▼

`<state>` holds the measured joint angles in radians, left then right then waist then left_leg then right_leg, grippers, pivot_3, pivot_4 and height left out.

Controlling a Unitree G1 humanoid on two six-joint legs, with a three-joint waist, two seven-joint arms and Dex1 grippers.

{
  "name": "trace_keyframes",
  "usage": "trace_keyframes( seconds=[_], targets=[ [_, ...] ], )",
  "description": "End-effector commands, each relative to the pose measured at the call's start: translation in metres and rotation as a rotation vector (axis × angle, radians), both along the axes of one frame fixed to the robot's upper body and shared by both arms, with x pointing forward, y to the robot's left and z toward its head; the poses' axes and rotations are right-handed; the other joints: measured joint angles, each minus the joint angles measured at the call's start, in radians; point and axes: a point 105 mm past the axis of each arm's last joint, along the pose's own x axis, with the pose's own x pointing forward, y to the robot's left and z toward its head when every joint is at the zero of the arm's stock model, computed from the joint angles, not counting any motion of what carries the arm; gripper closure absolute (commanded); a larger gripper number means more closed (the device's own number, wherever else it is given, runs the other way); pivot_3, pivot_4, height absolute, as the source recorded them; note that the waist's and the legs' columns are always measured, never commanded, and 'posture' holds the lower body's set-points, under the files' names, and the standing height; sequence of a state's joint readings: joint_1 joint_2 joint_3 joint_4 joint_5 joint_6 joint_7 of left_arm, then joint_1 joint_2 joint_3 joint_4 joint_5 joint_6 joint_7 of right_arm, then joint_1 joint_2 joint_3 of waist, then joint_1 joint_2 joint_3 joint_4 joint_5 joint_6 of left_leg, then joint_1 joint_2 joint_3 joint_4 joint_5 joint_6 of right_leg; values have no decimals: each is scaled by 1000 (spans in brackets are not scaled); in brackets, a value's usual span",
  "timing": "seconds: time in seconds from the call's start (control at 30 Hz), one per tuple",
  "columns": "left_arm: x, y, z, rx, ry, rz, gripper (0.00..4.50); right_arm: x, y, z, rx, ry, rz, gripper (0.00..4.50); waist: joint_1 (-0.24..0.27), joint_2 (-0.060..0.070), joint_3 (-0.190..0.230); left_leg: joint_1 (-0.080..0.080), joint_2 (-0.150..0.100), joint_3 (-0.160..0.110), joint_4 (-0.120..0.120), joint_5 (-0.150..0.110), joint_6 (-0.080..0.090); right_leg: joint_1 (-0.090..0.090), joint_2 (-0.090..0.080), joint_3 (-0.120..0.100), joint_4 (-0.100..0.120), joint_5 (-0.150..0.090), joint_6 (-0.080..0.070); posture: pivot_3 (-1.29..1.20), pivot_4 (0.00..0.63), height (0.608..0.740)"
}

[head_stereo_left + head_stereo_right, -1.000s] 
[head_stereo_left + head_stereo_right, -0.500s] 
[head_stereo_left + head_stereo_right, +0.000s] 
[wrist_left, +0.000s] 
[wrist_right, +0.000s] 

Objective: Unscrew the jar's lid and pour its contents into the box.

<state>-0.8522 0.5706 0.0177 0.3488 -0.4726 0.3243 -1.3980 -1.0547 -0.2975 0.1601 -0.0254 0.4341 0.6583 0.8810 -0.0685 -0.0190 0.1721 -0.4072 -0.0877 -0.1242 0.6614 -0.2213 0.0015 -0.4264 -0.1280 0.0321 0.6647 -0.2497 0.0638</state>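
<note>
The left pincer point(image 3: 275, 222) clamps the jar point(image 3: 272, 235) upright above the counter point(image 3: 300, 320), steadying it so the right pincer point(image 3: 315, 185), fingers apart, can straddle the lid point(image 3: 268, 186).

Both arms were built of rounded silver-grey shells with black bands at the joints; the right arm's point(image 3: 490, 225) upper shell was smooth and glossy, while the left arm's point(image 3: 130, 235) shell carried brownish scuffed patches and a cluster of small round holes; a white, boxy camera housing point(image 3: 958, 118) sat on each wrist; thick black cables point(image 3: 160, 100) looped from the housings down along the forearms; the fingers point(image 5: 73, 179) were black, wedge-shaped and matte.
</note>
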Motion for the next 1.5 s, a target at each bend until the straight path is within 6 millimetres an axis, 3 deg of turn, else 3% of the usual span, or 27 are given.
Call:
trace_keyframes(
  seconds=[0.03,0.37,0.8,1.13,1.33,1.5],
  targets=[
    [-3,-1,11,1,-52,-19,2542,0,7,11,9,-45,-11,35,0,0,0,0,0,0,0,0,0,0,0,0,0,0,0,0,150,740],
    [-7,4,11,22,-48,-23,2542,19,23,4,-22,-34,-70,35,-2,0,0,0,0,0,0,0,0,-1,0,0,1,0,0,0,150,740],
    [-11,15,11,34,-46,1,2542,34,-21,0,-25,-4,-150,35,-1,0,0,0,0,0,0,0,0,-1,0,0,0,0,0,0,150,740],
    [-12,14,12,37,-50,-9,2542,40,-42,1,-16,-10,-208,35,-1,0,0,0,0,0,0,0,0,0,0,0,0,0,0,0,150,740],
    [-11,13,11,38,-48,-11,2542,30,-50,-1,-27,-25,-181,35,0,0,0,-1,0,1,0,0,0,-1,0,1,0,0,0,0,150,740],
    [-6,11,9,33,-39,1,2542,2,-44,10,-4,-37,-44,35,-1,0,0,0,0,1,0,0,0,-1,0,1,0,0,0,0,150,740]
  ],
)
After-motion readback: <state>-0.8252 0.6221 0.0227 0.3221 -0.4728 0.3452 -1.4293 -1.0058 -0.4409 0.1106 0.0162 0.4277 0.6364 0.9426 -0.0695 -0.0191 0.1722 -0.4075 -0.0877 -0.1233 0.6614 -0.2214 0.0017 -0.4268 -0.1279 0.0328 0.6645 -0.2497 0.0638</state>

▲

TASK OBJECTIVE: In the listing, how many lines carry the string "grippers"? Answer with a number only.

ANSWER SECTION: 2